I spoke with Sebastiaan Fluitsma about Ineo and the role of software metadata today. On past occasions I also often spoke with @JanOdijk about this. I believe software metadata curation fits the theme of this interest group, although it also heavily involves Linked-Open-Data (poking @rlzijdeman), so I'll post my thought on software metadata and automatic harvesting here:
Ineo is a portal for researchers that aims to present various CLARIAH resources (tools/services and data). One of the concerns we acknowledged was the need to keep the tool metadata in Ineo up-to-date; tool metadata should be accurate, version numbers correct, links valid. This may seem obvious but it is something that often goes wrong, so I'm advocating for clear update and automatic harvesting procedures for metadata.

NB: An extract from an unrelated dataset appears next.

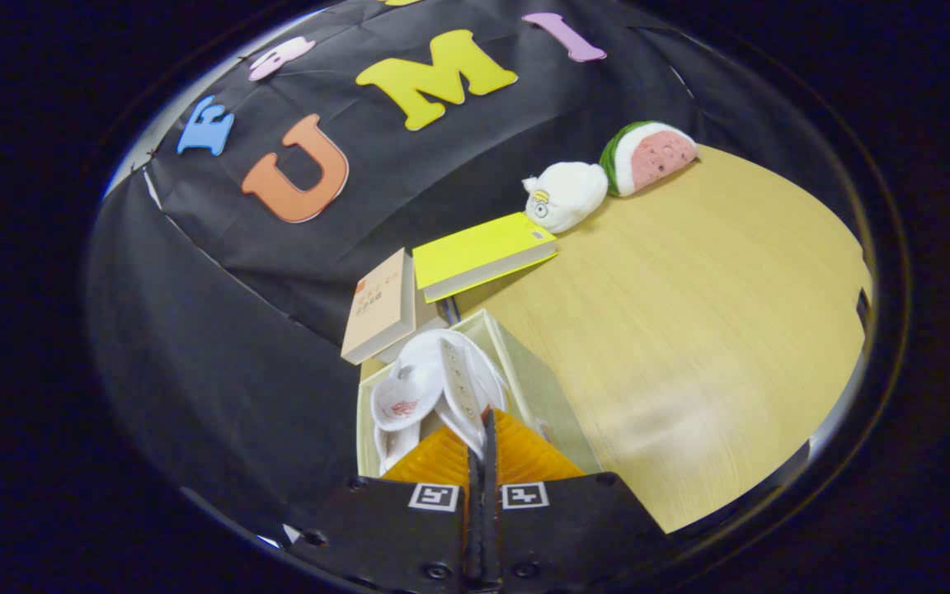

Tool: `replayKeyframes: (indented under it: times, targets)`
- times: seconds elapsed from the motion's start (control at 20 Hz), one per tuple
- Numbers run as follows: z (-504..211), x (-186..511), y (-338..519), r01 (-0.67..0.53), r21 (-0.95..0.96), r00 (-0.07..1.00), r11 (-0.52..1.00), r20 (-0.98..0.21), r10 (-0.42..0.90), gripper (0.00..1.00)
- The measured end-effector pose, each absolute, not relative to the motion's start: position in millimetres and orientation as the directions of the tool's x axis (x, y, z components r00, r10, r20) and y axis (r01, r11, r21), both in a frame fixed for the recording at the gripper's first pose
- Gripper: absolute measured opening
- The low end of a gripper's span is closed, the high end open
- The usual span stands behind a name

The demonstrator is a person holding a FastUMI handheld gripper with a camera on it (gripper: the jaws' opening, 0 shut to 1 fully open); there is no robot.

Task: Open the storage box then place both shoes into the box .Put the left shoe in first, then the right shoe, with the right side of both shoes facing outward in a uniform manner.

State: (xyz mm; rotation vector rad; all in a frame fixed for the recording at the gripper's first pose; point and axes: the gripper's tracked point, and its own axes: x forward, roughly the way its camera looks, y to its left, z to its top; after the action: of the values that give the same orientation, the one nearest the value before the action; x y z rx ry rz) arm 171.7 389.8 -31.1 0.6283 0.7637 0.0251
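Observation:
My gripper [483, 429] is tilted down over an open pale storage box [537, 388] that stands on the wooden table. Its two orange fingers [442, 458] are pressed almost together on the eyelet edge of a white shoe [442, 379]. The shoe hangs inside the box's mouth, and its insole with a red mark faces up just ahead of the fingers. More white shoe material [392, 445] lies lower in the box by the left finger; I cannot tell whether it belongs to a second shoe. The fingers hide the near part of the box.
A tan book [380, 309] and a yellow book [479, 252] lie just beyond the box against the black cloth wall. Farther back sit a white plush toy [566, 194] and a watermelon-slice plush [652, 157]. Bare wooden table [689, 330] stretches to the box's right.

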Motion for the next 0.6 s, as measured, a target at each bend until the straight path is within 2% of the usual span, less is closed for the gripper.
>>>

I have been using codemeta as a solution for all my software metadata needs. Codemeta is a linked open data scheme for describing software metadata and it is especially focussed at providing so-called *'crosswalks' * with various other existing software metadata standards. The crosswalk link metadata description fields from for example the Python Package Index, CRAN, Maven, Debian, etc. to to fields that are included in schema.org . Tools like codemetapy and codemetar do such conversions.

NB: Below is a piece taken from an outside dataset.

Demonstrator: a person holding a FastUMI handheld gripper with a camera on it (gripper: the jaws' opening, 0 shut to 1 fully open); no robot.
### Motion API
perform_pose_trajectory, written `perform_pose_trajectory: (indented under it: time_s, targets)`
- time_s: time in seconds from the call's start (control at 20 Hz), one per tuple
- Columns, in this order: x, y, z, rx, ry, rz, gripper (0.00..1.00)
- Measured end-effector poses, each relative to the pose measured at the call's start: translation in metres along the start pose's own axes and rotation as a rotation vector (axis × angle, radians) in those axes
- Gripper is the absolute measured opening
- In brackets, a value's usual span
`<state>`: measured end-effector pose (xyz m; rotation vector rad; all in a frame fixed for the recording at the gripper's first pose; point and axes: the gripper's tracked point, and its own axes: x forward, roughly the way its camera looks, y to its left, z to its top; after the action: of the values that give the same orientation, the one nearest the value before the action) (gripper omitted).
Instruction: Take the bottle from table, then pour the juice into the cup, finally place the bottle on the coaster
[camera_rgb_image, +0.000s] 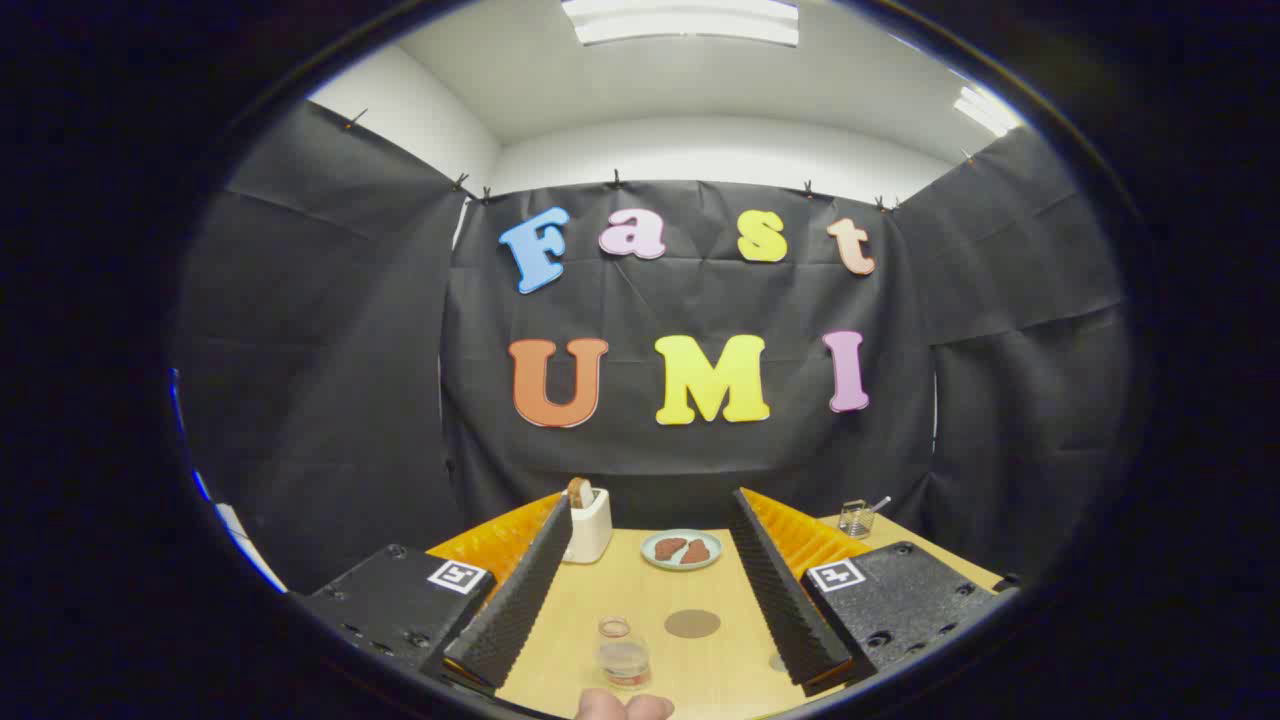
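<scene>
- The gripper (650, 610) holds its fingers wide apart, gripping nothing.
- The bottle (624, 652) stands between them on the wooden table (720, 670); the round coaster (692, 623) lies at its 1 o'clock (bare wood between).
- Beyond, a plate (681, 549) at 12 o'clock, a white holder (587, 524) at 11.

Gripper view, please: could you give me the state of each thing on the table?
Gripper: open, holding nothing.
Cup: upright between the fingers, looks empty.
Coaster: bare, beside the cup.
Plate: holds two brown pieces.
White holder: upright, brown item inside.
Hand: near the cup.
</scene>
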<state>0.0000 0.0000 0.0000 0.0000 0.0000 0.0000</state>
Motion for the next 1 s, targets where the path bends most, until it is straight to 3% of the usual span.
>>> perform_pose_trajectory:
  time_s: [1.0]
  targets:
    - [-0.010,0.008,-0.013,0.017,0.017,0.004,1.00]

I'm a big supporter of storing the metadata as close to the software as possible, and automatically harvest and convert it where possible and in doing so avoid unnecessary data duplication. A certain amount of fundamental metadata can be harvested from the software repositories where the software is deposited (Python Package Index, CRAN, Maven, Debian,etc) .. Alternatively, codemeta metadata can be explicitly provided in the software's source code repository, by including a codemeta.json
file as for example here.
For instance, for all software installed in a LaMachine installation, a codemeta registry is automatically compiled that describes all software it contains. This is used in turn to present a simple portal page like the one that can be seen on https://webservices.cls.ru.nl (A LaMachine installation on a production server in Nijmegen). Of course Ineo is going to be more elaborate than this, but I would still be in favour of letting it pull metadata from a registry that's in part compiled by automatic harvesting from other metadata sources as much as possible. I would want to prevent having all kinds of different versions of duplicated metadata in existence, especially if those are independently and manually curated.

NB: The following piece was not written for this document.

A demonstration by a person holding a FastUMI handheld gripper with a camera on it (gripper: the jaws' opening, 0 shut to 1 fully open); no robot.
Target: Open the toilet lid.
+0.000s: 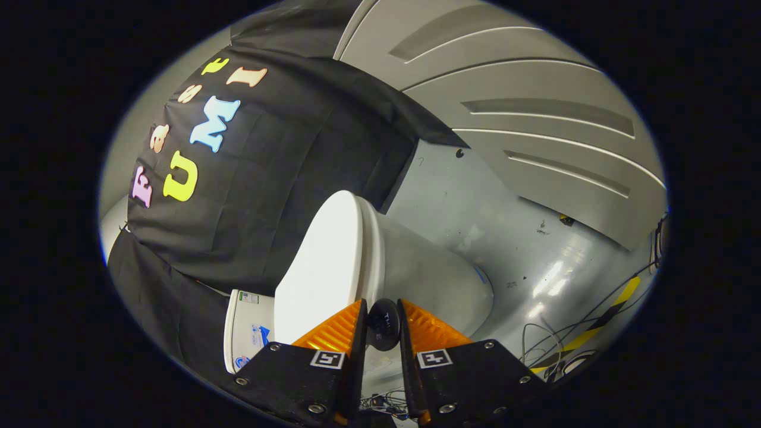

The codemeta initiative is limited to the more fundamental metadata that describes all software, this is not enough. There has been an effort by @JanOdijk to compile official CMDI metadata for various CLARIN/CLARIAH WP3 tools which takes into account more elaborate domain-specific metadata. This has been a manual curation effort. This is great, but a main concern I have here is that there seems not be any proper update & maintenance mechanism here; currently the raw CMDI files are put on surfdrive. I'd much rather see them maintained in a git repository here in the CLARIAH group so we have a 1) clear update procedure, 2) proper version control and 3) transparency & community interaction.
I think metadata collection/curation could be a layered approach where we combine data from multiple sources when needed. We first grab the basic metadata from as close to the source as possible (converting it from whatever repo it is stored in to codemeta), usually containing metadata directly provided by the developers. Then on top of that we can have a manual curation effort that adds extra CLARIAH domain-specific fields. The final result could be expressed as linked open data in some form, like the JSON-LD that I use for codemeta, which I think is more flexible and preferably, but even as CMDI if that is still preferred. (I believe there are existing initiatives within CLARIAH that treat CMDI as Linked Open Data, like cmd2rdf?). Tools like Ineo can in turn pull from some kind of central CLARIAH metadata registry to always present accurate metadata.
This is just my view on things of course, which I just want to throw out here for debate because I think we have some gains to make here. The LOD-crowd probably has more to say on this too.